When Outlook invited me to write an essay for their cricket special, I said, “Sorry! Don’t know a thing about the game. It’s like I’m colour-blind, you know? But for cricket.” “Whoa,” said the man from Outlook. “You must be a total social pariah, right? So tell us what that’s like! Amazing. Seven-fifty words by next week?”
“Wait, but,” I spluttered. Too late. He’d put the phone down.
It’s not just cricket: it’s sports in general. I get no thrills watching teams of Neanderthals kicking an inflated bladder of polyurethane between goalposts or muscle-bound viragos in short skirts slamming fluorescent green missiles across a red clay court. In the case of cricket, it’s one team whacking a shiny red sphere so that the other members of the team can, ummm..., well! There we go. I can’t even understand the objective of the game. Fellows in white run about. The crowd roars. The score changes. And then one of the fellows in white is once again rubbing the hard red sphere against the sides of his pants in that ominous way, like a bull pawing the ground just before charging.
My explanation for the excitement that surrounds these activities is the R-word: Religion. Yes, it’s one of my themes of late. Public art installations, sports, romance—all, in my view, are expressions of religious fervour. Belief in a Higher Power provides an anchor in the Ocean of Doubt. However many children die in your arms, spouses divorce you, lovers betray you, dictators rise and fall, stock markets crash or recover, there is some corner of a playing field that is forever glorious. With victory. With defeat. With valour. With sweat. With passion.
Anything that mimics religion gains by association. You know how the concept of One True Love has been promoted relentlessly as the international gold standard of Romance? Well, I believe it’s a cunning extension of monotheism’s ever popular One True God concept. Celebrities who stray from monogamous ideals are burnt at the stake of public disapproval while those who remain faithful to one partner all their lives are showered with tributes and giant fan-followings.
Extend this idea to sports and you get a million fans chanting “Sa-CHIN! Sa-CHIN! Sa-CHIN!” and painting their faces with the tricolour in a close approximation of devotees chanting the Divine Name in a temple and ascetics at the Kumbh mela colouring their faces with saffron and white ash. At one time, an interest in sports was considered a distinctly masculine preoccupation, connected to physical prowess and the warrior’s ethic. But that’s changing, isn’t it? Sports has become a subset of religion and religion merged with patriotism long ago. So women, traditionally responsible for maintaining the spiritual core of the home, are bound to make space for these new gods on the altars of their private prayers rooms.

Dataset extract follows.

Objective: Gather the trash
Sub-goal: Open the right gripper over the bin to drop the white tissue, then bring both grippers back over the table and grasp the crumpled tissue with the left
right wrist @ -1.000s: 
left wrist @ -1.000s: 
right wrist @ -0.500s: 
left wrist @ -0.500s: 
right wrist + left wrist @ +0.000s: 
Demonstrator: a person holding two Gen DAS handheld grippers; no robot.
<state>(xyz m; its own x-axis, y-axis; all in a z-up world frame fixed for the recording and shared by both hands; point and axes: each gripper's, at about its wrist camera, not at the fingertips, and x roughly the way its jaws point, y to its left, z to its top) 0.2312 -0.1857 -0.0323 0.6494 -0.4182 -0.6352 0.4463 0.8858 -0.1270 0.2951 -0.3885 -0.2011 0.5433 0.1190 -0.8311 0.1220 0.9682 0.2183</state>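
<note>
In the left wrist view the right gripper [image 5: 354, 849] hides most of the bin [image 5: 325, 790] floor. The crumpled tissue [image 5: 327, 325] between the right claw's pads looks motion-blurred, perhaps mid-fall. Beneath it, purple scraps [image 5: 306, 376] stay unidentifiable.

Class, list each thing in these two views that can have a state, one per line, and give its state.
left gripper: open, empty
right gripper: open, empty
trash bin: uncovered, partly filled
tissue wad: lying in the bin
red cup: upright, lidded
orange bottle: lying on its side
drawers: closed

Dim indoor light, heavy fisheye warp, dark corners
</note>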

Where does that leave unbelievers like me? Just as you might expect, in a grey and silent space. There are neither the dizzy heights of victory to soar up towards nor the bottomless depths of loss to be shattered by. It’s not that I haven’t felt the occasional tug of faith. I can remember a night spent at a friend’s house once, years ago, to watch a match on her superior television set. As a teenager, I was dragged to a couple of games at Bombay’s Brabourne Stadium. And when I was a child and my father was ambassador to Thailand, the nawab of Pataudi stayed at our house. The other kids at the embassy were incandescent with envy, but I’d grown up away from the Motherland. I’d never heard of him and, therefore, had no idea how lucky I was.

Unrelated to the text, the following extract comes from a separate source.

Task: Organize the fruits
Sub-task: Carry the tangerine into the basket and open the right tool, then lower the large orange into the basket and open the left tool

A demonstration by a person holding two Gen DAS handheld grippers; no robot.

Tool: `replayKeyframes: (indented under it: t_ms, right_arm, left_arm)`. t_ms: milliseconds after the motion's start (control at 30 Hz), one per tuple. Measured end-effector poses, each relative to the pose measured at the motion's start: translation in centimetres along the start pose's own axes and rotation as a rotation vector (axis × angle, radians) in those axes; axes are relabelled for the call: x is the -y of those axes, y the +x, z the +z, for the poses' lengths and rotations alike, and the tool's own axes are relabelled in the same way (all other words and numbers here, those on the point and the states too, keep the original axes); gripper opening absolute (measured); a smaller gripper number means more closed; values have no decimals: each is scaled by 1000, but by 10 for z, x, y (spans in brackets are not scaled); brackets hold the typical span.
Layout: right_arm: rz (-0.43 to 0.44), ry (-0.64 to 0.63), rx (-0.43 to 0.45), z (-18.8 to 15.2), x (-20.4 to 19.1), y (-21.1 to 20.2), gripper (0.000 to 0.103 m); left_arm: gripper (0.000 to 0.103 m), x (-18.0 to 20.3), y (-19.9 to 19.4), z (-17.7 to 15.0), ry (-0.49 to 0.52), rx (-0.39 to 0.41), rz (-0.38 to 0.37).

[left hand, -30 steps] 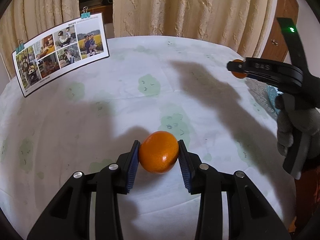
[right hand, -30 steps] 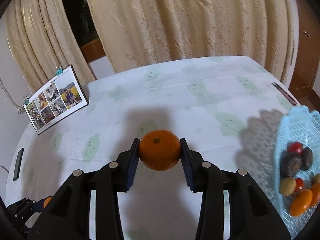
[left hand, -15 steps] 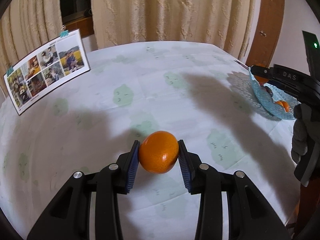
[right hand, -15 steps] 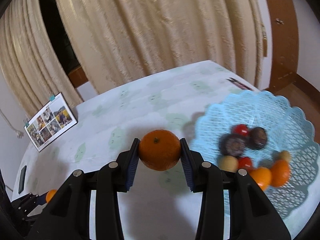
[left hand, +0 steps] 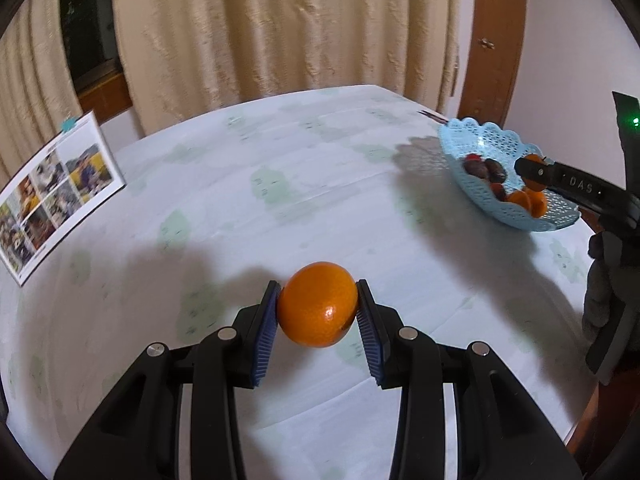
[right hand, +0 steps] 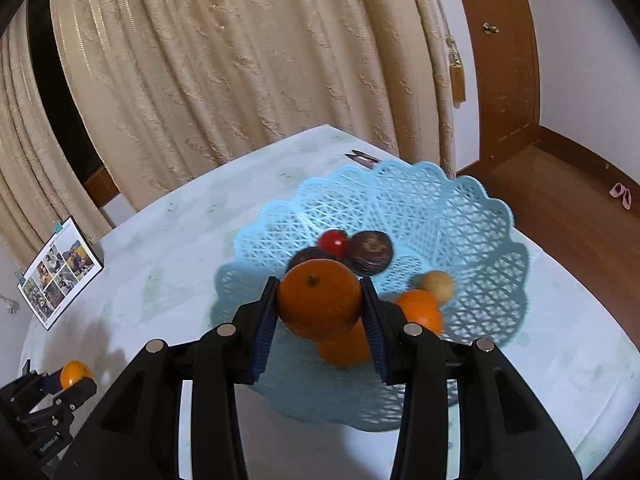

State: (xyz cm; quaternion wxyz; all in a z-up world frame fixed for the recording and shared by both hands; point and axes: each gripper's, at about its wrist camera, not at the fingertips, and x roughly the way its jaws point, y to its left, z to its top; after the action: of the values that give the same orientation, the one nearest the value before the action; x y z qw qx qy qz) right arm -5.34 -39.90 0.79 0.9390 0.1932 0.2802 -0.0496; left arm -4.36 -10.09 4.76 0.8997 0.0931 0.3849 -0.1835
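My left gripper is shut on an orange and holds it above the middle of the table. My right gripper is shut on a second orange and holds it over the near rim of the light blue lattice basket. The basket holds two oranges, a red fruit, dark brown fruits and a tan one. In the left wrist view the basket sits at the far right with the right gripper over it.
A clipped photo card stands at the table's left. Cream curtains hang behind the round table with a pale green-patterned cloth. A wooden door frame and floor lie to the right. The left gripper shows at the lower left.
My right gripper has carried its orange rightward until it is over the basket. My left gripper, still holding its orange, has turned right, so the basket has come into its view.
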Motion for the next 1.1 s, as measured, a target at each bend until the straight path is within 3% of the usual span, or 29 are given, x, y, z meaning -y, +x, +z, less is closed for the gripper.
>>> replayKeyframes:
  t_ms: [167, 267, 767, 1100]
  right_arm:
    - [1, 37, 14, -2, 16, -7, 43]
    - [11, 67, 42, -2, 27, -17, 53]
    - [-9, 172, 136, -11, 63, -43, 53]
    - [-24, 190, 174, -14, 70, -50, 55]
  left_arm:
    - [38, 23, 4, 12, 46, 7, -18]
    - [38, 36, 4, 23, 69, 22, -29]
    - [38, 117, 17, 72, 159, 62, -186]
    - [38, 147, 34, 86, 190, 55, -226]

Initiation to any religious faith needs to occur early in a person’s life and it’s obvious to me now, at 57, that I missed out. I cannot possibly memorise all the crazy terms, for instance. What’s a mid-off and who says it’s silly? Why are there legs before wickets, not whole bodies? Where are the maidens and what are they standing over? As for the ducks, don’t they get hit by all those sizzling balls? And who removes the poor things when they die? Is it the night watchman?
There’s just too much to learn and never enough time! In the dibbly-bobbly corridors of uncertainty, with no friendly white-clad gardeners to worship and no bails to lose, unbelievers like me were clean bowled by destiny a long time ago.